◆ Task description ◆
Each line below from the one containing "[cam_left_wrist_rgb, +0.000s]" through the one containing "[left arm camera" is to be given again exactly, and no line outside that span.

◆ The input ◆
+++
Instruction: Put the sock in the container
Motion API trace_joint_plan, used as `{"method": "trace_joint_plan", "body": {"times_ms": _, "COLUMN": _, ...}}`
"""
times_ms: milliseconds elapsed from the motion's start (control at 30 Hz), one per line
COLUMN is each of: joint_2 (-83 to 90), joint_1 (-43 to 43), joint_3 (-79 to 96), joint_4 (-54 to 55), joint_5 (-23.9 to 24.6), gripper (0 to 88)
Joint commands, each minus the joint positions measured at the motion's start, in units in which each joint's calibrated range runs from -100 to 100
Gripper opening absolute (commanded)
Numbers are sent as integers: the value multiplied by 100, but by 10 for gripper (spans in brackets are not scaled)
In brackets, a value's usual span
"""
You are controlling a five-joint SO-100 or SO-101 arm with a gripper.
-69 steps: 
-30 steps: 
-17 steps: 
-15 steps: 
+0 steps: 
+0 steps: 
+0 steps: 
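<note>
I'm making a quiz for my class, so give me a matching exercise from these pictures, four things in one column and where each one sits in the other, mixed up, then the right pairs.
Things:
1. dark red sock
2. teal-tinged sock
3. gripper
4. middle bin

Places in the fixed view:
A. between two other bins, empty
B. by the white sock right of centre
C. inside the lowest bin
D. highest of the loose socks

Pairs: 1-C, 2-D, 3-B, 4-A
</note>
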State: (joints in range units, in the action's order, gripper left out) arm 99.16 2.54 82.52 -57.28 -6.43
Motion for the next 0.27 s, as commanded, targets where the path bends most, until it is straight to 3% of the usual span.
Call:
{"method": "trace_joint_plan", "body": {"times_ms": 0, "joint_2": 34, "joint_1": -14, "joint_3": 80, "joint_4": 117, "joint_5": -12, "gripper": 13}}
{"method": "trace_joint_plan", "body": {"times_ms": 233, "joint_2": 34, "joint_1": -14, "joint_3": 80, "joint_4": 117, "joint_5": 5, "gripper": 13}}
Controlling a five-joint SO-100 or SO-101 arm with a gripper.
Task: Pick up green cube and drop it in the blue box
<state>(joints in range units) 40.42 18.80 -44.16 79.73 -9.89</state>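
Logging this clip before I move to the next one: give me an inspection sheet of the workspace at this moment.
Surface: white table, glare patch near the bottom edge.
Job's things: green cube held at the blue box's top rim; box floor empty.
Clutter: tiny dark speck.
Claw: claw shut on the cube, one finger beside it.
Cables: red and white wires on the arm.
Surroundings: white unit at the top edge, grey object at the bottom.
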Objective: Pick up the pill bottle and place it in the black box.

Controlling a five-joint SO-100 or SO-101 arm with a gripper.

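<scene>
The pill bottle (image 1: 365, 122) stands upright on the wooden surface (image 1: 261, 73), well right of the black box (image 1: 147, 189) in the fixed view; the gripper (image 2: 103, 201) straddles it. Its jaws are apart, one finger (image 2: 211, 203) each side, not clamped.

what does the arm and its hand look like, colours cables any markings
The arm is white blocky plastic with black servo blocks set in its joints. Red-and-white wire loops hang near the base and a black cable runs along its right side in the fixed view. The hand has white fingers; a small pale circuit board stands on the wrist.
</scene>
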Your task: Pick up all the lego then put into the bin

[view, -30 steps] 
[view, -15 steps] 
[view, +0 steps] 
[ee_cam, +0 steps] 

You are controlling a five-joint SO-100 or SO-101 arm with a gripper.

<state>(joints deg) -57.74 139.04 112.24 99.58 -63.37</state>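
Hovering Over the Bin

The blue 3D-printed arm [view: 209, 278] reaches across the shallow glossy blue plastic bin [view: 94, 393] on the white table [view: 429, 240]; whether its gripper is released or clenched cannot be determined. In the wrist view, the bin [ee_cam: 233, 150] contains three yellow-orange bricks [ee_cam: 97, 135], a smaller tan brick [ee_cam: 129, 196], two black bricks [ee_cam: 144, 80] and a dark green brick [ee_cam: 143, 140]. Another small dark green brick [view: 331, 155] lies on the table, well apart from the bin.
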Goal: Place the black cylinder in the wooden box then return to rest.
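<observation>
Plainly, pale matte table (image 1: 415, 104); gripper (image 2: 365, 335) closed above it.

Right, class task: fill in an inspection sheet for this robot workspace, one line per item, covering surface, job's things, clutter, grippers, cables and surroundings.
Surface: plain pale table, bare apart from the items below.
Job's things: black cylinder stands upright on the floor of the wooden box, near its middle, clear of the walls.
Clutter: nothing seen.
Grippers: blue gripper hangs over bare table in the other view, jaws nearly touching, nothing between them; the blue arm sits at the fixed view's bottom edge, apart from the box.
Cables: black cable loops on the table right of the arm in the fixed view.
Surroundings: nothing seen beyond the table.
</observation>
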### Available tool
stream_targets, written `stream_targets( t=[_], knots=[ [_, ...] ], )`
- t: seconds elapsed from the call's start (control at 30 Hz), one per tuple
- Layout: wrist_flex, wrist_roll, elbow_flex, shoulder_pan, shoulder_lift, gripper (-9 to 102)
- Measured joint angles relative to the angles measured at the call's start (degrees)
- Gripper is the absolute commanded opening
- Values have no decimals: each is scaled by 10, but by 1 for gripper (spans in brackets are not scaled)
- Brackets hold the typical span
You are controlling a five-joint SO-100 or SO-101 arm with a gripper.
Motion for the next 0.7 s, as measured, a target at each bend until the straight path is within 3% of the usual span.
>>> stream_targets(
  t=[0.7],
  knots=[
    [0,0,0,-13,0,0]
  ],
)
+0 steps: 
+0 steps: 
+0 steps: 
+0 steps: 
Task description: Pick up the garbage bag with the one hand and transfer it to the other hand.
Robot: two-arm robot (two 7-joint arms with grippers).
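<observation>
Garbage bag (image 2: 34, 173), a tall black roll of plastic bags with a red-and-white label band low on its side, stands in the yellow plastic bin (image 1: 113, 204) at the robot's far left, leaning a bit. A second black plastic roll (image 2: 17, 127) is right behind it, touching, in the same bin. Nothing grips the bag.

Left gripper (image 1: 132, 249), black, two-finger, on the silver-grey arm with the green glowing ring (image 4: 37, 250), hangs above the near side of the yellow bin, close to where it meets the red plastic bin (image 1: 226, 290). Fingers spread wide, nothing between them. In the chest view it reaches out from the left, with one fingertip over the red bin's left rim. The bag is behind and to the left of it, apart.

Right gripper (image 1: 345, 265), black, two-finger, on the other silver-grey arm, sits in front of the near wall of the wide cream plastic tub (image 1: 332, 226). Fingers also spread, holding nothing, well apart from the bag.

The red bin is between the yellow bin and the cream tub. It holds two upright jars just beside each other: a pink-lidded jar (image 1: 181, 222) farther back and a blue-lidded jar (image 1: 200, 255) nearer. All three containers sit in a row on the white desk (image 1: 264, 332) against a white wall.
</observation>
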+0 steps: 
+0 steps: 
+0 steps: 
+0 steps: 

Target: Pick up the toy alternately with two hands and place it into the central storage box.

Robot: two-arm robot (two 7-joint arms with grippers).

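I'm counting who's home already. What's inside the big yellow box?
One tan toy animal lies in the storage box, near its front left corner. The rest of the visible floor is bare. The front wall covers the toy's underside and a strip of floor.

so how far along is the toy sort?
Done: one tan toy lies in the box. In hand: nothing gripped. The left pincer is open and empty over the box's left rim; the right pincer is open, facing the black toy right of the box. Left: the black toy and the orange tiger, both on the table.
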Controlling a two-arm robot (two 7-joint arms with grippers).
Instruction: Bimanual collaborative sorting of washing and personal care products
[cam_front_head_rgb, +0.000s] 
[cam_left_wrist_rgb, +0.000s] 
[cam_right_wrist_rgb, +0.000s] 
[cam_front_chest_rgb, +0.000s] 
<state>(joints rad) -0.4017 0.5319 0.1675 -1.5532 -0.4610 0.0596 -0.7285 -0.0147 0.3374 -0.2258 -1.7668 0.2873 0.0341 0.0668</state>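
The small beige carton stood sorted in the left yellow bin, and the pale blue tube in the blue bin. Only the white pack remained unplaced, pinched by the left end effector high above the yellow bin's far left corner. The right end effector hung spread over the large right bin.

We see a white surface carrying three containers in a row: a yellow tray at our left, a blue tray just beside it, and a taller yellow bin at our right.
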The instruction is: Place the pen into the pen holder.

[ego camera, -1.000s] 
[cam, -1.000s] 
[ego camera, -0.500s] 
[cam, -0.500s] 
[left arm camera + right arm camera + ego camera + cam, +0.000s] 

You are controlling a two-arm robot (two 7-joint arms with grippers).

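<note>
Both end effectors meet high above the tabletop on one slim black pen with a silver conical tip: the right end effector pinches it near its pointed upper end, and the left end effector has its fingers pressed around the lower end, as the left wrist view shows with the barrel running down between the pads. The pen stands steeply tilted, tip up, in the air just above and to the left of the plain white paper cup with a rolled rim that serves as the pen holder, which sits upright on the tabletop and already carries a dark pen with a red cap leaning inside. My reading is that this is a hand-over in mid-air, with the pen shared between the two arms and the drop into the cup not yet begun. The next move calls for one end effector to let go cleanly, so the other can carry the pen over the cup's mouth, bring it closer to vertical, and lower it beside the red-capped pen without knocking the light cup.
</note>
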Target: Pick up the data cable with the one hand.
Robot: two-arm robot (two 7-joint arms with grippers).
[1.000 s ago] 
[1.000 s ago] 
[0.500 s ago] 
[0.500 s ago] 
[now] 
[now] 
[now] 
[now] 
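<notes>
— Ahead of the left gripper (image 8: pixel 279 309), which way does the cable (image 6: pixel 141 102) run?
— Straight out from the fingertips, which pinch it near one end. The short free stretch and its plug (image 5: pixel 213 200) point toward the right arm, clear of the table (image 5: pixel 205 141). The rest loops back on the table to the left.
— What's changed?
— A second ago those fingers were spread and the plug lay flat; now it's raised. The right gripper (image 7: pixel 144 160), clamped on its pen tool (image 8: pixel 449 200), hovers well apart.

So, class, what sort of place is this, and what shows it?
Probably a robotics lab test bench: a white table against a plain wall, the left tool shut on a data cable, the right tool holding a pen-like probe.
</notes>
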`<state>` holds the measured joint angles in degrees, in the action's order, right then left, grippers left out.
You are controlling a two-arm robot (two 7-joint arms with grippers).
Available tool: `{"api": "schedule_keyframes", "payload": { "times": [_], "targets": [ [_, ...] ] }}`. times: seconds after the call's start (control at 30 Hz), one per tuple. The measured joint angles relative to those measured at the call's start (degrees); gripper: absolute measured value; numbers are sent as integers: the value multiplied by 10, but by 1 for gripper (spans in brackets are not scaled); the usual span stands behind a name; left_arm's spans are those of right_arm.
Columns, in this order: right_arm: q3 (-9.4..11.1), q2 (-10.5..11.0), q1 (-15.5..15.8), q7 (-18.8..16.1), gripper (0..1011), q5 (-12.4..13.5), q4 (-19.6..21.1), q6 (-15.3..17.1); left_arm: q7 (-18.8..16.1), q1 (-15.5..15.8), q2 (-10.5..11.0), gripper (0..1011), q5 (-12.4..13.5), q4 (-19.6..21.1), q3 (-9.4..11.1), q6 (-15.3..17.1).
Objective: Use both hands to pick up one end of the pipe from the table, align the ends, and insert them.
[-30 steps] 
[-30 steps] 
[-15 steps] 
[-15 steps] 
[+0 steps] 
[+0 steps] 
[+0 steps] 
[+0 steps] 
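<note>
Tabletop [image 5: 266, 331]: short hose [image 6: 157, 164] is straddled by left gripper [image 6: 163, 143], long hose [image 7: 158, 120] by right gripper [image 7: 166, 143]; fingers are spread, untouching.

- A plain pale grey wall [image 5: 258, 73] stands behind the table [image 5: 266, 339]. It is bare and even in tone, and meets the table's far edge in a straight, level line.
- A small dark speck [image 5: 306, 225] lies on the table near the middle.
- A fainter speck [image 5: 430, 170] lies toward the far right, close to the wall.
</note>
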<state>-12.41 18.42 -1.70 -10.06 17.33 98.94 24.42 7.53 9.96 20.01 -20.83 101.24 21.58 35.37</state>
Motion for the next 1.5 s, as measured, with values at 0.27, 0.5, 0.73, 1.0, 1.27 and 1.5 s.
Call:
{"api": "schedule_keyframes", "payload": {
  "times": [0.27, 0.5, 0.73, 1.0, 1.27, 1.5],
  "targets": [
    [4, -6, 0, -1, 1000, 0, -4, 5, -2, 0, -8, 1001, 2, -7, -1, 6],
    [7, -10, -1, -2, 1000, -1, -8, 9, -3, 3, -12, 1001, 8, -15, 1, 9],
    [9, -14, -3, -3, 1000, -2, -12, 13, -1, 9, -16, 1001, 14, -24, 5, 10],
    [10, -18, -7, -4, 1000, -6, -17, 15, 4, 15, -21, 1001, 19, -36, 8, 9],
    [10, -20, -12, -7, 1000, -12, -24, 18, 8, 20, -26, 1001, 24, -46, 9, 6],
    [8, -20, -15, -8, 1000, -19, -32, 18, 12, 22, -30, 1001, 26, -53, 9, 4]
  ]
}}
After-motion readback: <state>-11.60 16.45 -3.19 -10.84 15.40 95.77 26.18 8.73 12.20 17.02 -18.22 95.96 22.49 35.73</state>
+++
◆ Answer box ◆
[cam_left_wrist_rgb, +0.000s] 
[cam_right_wrist_rgb, +0.000s] 
[cam_front_chest_rgb, +0.000s] 
<state>(joints rad) -0.4017 0.5319 0.1675 -1.5532 -0.4610 0.0596 -0.7285 -0.0147 0.3374 -0.2258 -1.7668 0.2873 0.0341 0.0668</state>
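The small beige carton stood sorted in the left yellow bin, and the pale blue tube in the blue bin. Only the white pack remained unplaced, pinched by the left end effector high above the yellow bin's far left corner. The right end effector hung spread over the large right bin.

We see a white surface carrying three containers in a row: a yellow tray at our left, a blue tray just beside it, and a taller yellow bin at our right.
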The instruction is: Place the pen into the pen holder.

[ego camera, -1.000s] 
[cam, -1.000s] 
[ego camera, -0.500s] 
[cam, -0.500s] 
[left arm camera + right arm camera + ego camera + cam, +0.000s] 

The exercise calls for nothing more than this answer.